As for the metabolites, former studies proposed that MET regulated the production of short-chain fatty acid, butyrate, propionate,26 42 bile acid glycoursodeoxycholic acid,37 and agmatine.27 Additionally, a microbial metabolite (imidazole propionate) inhibited the effect of MET.43 In this study, we found that 2-deoxytetronic acid, the dominant metabolite correlated with gut microbiota, was depleted after treatment with MET. 2-Deoxytetronic acid is an endogenous short-chain polyhydroxymonocarboxylic acid that has been reported to be positively correlated with post-MET glucose levels in the OGTT.44 Besides, methyl jasmonate 4 may be a plant hormone based on the information from ChEBI45 (ChEBI ID:15929), which we thought might originate from the feed. Though methyl jasmonate can exert anti-inflammatory and antioxidant action,46 it was unclear why the content of methyl jasmonate 4 decreased after MET intervention. Further research applying the targeted metabolomics might better clarify the phenomenon. As for the oxamic acid, it might also come from the feed. However, high-fat and high-sugar diet can interfere with the gut microbial oxalate metabolism.47 Thus, the level of oxamic acid might decrease after MET restores the gut microbiota.
A limitation of this study is the lack of stool sample collection at the beginning of the experiment and at the end of model establishment; however, the control group may ease the influence of the previous one. More research using gavage of single species or fecal microbiota transplantation is needed to determine the regulatory network.

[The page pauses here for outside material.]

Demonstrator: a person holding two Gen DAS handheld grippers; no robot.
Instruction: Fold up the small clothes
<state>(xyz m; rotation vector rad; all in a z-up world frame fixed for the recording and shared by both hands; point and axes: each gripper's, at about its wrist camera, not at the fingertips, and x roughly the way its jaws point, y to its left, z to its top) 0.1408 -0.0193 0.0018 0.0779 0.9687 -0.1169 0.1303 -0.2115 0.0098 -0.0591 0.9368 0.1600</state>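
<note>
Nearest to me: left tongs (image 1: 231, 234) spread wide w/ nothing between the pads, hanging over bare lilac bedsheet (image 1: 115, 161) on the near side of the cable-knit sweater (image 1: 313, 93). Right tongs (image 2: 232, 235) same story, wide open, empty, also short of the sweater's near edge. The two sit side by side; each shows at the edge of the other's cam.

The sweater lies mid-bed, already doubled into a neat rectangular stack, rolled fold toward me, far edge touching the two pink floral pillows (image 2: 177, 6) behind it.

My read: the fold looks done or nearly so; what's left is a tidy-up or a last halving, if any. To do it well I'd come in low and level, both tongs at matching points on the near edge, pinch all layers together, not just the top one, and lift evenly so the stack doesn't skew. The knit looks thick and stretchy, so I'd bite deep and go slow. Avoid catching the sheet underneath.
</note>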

This study was designed to determine the effects of MET on the gut microbial system. The most obvious finding of this study is that MET may restore intestinal homeostasis and ameliorate host metabolism by inhibiting B. bacterium M6, P. distasonis, and B. acidifaciens; promoting B. vulgatus and B. fragilis; and restricting the production of 2-deoxytetronic acid. Overall, these findings suggest a role for the gut microbial system in promoting the therapeutic effects of MET on glucose and lipid regulation. The insights gained from this study may assist in fully understanding the mechanism of MET in treating metabolic diseases, especially the involvement of the gut microbiota.